Discussion in 'Star Trek: The Next Generation' started by MikeS, Jan 15, 2013.

  1. MikeS

    MikeS Fleet Captain Fleet Captain

    Joined:
    Sep 6, 2008
    Location:
    Liverpool, UK
    Wow! The end of this season seems to have appeared out of nowhere. I've always thought of Skin of Evil and We'll Always have Paris being much closer to the start of the final third of the season. Guess I'll have to get around to buying those flawed season two discs. Anywho...

    This episode feels "epic". It seemed to be much longer than 47 minutes, and not in a bad way. It was great to see continuity from Coming of Age and good to see Jack, Beverly and Picard's backstory fleshed out a little more with the introduction (albeit briefly) of Walter Keel (any novels mention more about him?)

    With regards to the HD remaster - I always remember an interview with Frakes where he bemoaned the fact that he ate one of the live maggots yet those frames ended up on the cutting room floor. I would have LOVED to have seen this found and added to that scene! Also visible in HD is the name PSI 3000 on the star map behind Remmick - nice reference to TOS.

    Nitpicks - Data seems to go missing in this episode. I know that as second officer, he's in charge in the absence of the Captain and First officer, but it seems like he's being kept out of the way on purpose.
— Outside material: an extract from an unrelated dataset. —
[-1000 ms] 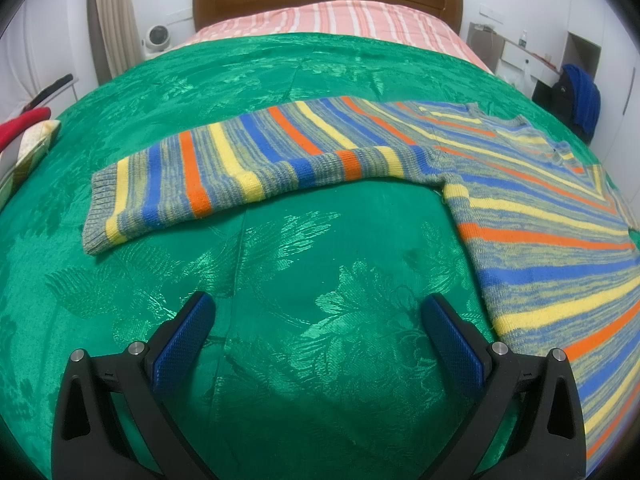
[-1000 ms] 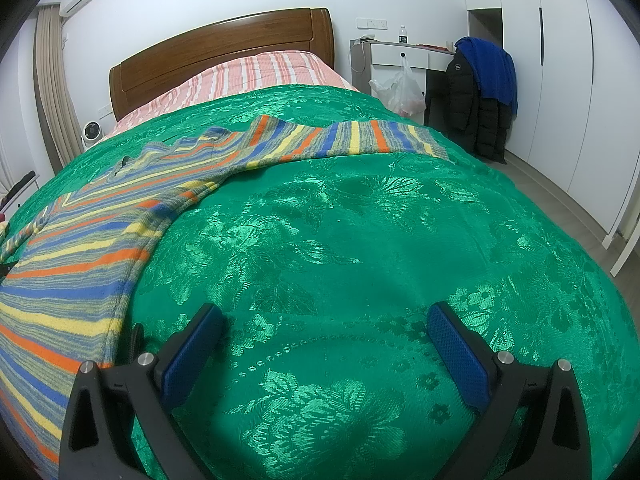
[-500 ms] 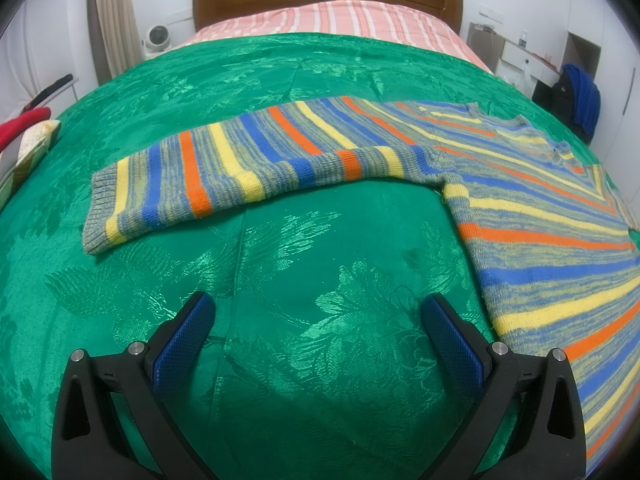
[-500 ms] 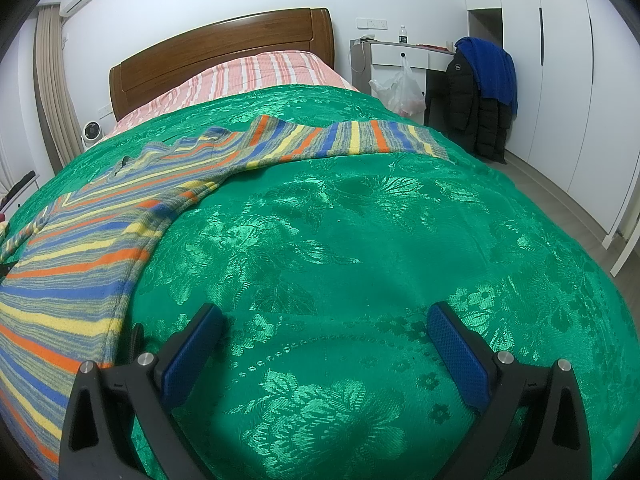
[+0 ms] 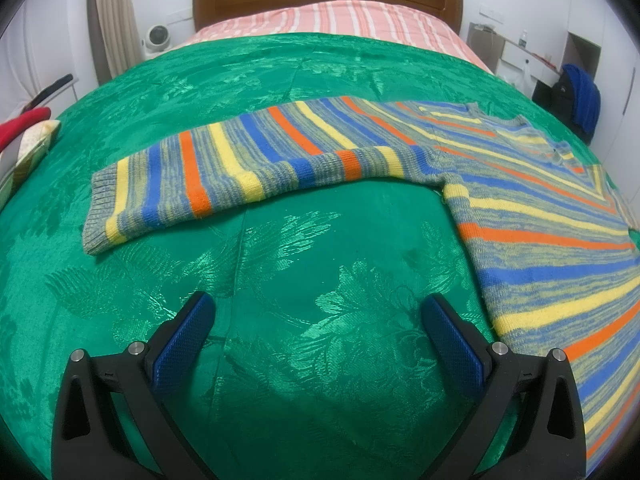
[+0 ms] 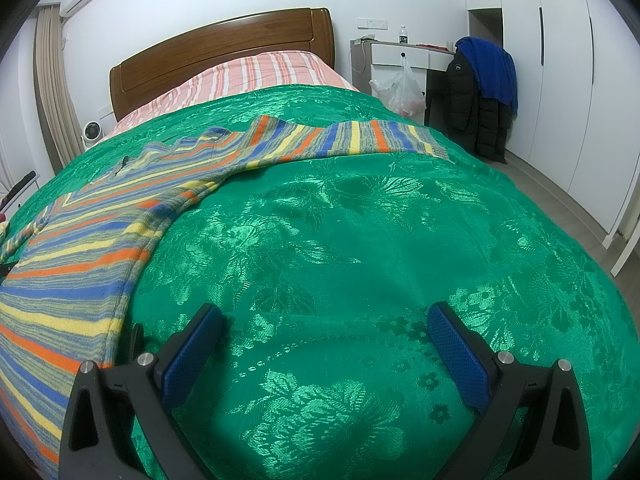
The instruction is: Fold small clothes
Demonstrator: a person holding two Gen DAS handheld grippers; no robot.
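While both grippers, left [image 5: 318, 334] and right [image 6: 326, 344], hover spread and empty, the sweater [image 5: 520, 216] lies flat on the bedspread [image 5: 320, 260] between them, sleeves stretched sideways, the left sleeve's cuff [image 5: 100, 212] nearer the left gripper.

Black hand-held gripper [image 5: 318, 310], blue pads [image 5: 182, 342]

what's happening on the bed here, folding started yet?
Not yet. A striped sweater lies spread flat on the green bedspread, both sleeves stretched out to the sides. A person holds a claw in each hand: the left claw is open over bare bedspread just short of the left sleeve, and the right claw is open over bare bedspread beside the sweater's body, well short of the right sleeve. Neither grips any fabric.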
Like his involvement would end the story sooner.

    For an excellent continuation of this story read DS9's relaunch. I forget the precise books but the entire series is a good read.
     
  2. Use of Time

    Use of Time Commodore Commodore

    Joined:
    Jul 25, 2012
    Location:
    Va. Beach, VA
    Yeah, I read the books but that was about 7 years ago. I really wish there would have been a follow up episode to this. It was such a cool ending to the episode to with that shot of space and the transmitting sound. The Blue Gill parasites were in interesting and worthy enemy of the Federation.
     
  3. Jeyl

    Jeyl Commodore Commodore

    Joined:
    Feb 19, 2009
    Location:
    Asheville, NC
    Conspiracy

    Hey, I thought episode of the week was every Wednesday! Well, no matter.

    I'm pretty mixed about Conspiracy as a whole. On one hand, it gave TNG a sense of continuity by following up on a story line set up in a previous episode. I love that. On the other hand, it does come off as downright silly at times. Having the parasite turn an old man into superman simply by using adrenaline? Looney with a capital L.

    Now, that's not to say this episode doesn't have any highlights. The moment where Picard meets up with other Captains I thought was handled very well. I find it particularly important because it broadened Star Trek to be more than just the crew of the Enterprise solving every single problem ever. I was even pleasantly surprised that we got a black female captain who had this legendary status by being the youngest human ever to be promoted to the rank of Captain. Finally, Star Trek's future was looking promising and-

    [​IMG]

    ..... she's dead. Well, thank you for recommending the highest phaser setting Dr. Crusher. You've not only ensured that women can't have good things in TNG, you yourself are also going to get kicked out of the show after the next episode. I'm sure that Starfleet Medical will learn a lot from a doctor who believes that it is better to die than suffer from a non-lethal disease that makes you feel.... wait for it.... sick.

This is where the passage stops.